The government’s urgent search for salvageable storage infrastructure and internal discussions about the feasibility of oil pits to store crude near productive oil fields in the western, eastern and Orinoco divisions suggest that the recent expansion of US sanctions against PdV are further choking Venezuela’s oil exports.

The storage drive reflects government reluctance to shut in wells until export bottlenecks are resolved. Floating storage that would normally supplement onshore tanks is a limited option as well, because of the sanctions and PdV’s depleted fleet.

PdV currently has over 35mn bl of crude stored onshore and offshore. On paper the company has about 70mn bl of onshore storage capacity nationwide.

Almost half of the storage capacity has been shuttered during the past decade because of a lack of maintenance and deteriorated midstream infrastructure such as pipelines and pumps.

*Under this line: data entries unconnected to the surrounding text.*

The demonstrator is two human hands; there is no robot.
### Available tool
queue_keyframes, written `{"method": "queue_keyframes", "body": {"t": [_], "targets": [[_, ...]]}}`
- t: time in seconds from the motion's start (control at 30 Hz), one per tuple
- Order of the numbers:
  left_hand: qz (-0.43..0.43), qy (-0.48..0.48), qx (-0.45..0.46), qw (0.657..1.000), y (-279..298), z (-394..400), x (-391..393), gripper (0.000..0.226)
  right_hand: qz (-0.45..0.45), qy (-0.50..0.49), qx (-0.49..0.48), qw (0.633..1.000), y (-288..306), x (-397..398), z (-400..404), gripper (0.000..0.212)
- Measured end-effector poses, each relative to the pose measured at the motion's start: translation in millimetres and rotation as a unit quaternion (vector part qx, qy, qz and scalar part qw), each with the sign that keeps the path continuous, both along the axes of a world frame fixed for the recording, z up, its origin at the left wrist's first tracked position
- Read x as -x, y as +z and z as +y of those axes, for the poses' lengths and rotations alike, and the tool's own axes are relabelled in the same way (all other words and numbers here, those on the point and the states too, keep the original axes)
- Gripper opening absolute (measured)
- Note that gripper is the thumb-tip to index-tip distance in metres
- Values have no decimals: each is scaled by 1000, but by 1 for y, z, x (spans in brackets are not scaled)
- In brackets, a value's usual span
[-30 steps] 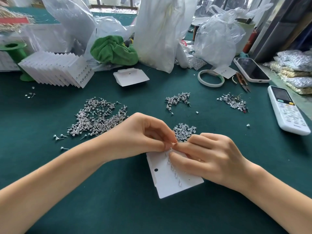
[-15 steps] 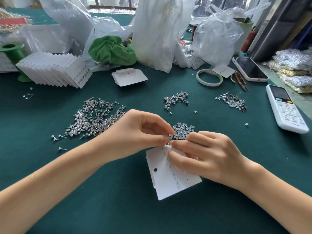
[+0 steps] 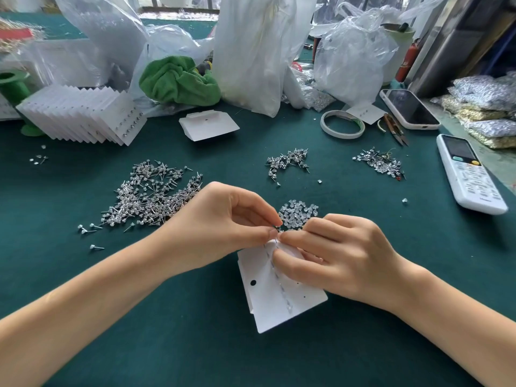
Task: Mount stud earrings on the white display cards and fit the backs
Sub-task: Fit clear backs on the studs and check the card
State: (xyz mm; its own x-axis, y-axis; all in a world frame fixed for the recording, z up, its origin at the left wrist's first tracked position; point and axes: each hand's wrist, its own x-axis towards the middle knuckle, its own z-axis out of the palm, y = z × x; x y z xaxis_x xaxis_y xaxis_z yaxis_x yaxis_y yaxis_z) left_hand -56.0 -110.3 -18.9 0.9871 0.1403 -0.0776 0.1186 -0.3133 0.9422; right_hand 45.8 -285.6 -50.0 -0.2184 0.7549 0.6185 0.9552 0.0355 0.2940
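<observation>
Progress looks partial, judged by what lies on the dark green felt-covered table [image 3: 363, 344]. Largest sign of finished work is the fanned stack of white display cards [image 3: 81, 114] near the far left edge, the front one showing a row of mounted studs. A few blank white cards [image 3: 208, 124] wait toward the far middle. Much is left: a broad heap of loose silver stud earrings [image 3: 150, 196] sits left of centre, two smaller heaps [image 3: 287, 162] and [image 3: 379, 163] lie farther right, and a small pile of clear plastic earring backs [image 3: 298, 212] rests just beyond the hands. The white display card being filled [image 3: 279, 300] lies near the middle of the table, one column of studs running down it, with empty holes visible beside that column. The right hand [image 3: 343, 258] presses on the card, its fingers curled onto it. The left hand [image 3: 223, 227] pinches something tiny at the card's far end, thumb and forefinger narrowly closed; whether stud or back, I cannot tell.
</observation>
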Motion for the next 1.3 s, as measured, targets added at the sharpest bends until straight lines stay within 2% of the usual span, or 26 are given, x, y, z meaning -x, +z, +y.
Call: {"method": "queue_keyframes", "body": {"t": [0.5, 0.77, 0.93, 1.3], "targets": [[5, -15, -8, 1000, 0, 1, 0, 15, -18, -4, -12, 1000, -2, 0, -1, 36], [2, -22, -5, 1000, -1, 2, 0, 15, -8, -5, -13, 1000, 0, 1, 0, 28], [1, -26, 0, 1000, -2, 2, -1, 15, -12, 1, -29, 1000, -2, 1, 0, 38], [-21, -32, -6, 999, -2, 2, -2, 15, -27, -13, -44, 999, -1, 1, -1, 26]]}}
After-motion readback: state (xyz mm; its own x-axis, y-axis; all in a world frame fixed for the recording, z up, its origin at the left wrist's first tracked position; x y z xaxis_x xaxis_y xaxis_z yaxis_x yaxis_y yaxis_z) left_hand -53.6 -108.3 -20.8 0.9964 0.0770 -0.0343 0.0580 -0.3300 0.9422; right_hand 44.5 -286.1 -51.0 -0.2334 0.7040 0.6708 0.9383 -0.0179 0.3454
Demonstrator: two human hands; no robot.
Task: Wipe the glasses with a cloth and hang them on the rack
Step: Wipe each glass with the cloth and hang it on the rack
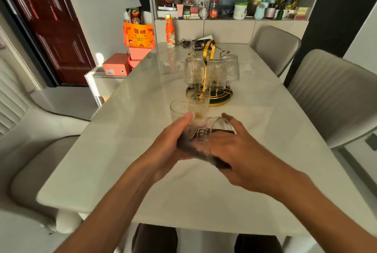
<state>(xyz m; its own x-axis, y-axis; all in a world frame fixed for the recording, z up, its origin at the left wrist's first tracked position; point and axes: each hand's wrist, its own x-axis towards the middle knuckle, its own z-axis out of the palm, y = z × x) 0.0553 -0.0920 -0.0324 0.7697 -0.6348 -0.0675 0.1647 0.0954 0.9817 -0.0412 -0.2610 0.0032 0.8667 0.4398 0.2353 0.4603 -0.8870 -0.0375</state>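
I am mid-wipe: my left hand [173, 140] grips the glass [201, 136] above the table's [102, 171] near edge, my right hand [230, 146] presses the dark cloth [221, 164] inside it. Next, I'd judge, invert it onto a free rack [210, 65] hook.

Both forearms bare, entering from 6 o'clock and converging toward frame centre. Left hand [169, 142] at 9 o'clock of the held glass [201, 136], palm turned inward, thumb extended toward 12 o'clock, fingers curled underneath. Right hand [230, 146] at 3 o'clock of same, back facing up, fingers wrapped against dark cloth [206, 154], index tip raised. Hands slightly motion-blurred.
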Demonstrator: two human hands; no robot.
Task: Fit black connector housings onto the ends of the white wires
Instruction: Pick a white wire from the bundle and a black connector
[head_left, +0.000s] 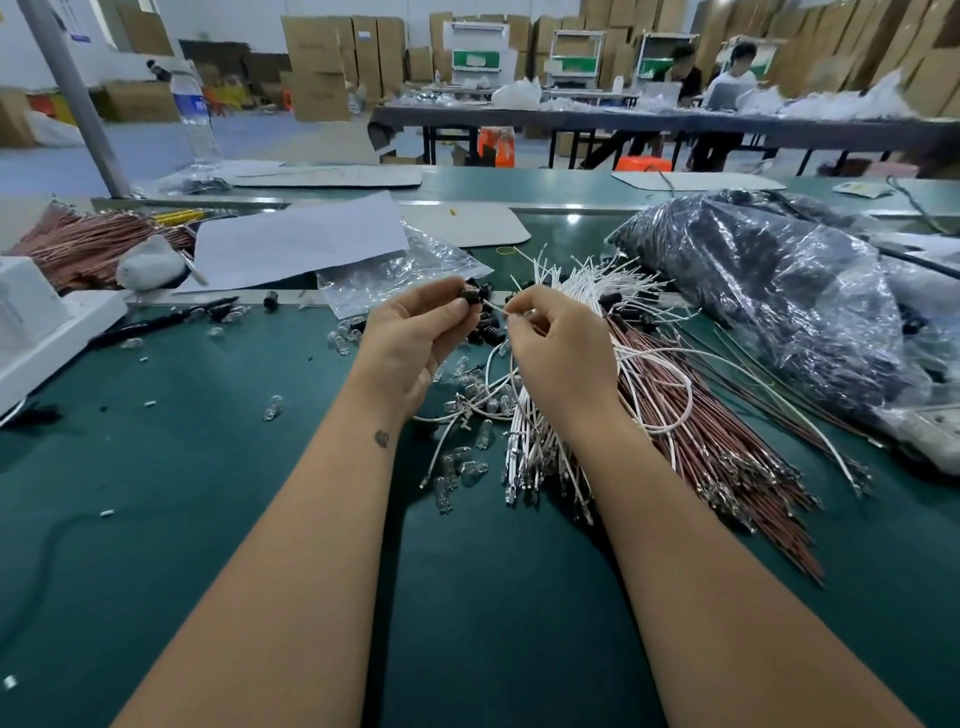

Venezuela is currently producing around 700,000 b/d of crude, compared with more than 2.5mn b/d a decade ago.

PdV’s western division reports that storage around Lake Maracaibo are filled to capacity, including tanks at La Salina, Punta Gorda, Tia Juana, Lagunillas and Bachaquero. Storage facilities also are at maximum capacity at the Puerto Miranda and Bajo Grande terminals on Lake Maracaibo.

Elsewhere in Venezuela, storage also is replete at PdV’s 940,000 b/d CRP refining complex, which includes the 635,000 b/d Amuay and 305,000 b/d Cardon refineries. The complex is processing barely 10pc of its combined nameplate capacity.

Storage facilities at the idle 140,000 b/d El Palito refinery in Carabobo state and the 190,000 b/d Puerto La Cruz refinery in Anzoategui state also are filled to capacity, officials at both refineries confirmed.

There is little available storage capacity at the Jose terminal either, a PdV union official said.

PdV’s forced discharge this month of about 960,000 of diluted crude oil (DCO) stranded aboard the Gerd Knutsen tanker since early 2019 was interrupted for several days because there was no available storage capacity at Jose, the oil union official said.

The empty tanker and its crew left Venezuelan waters yesterday en route to Aruba.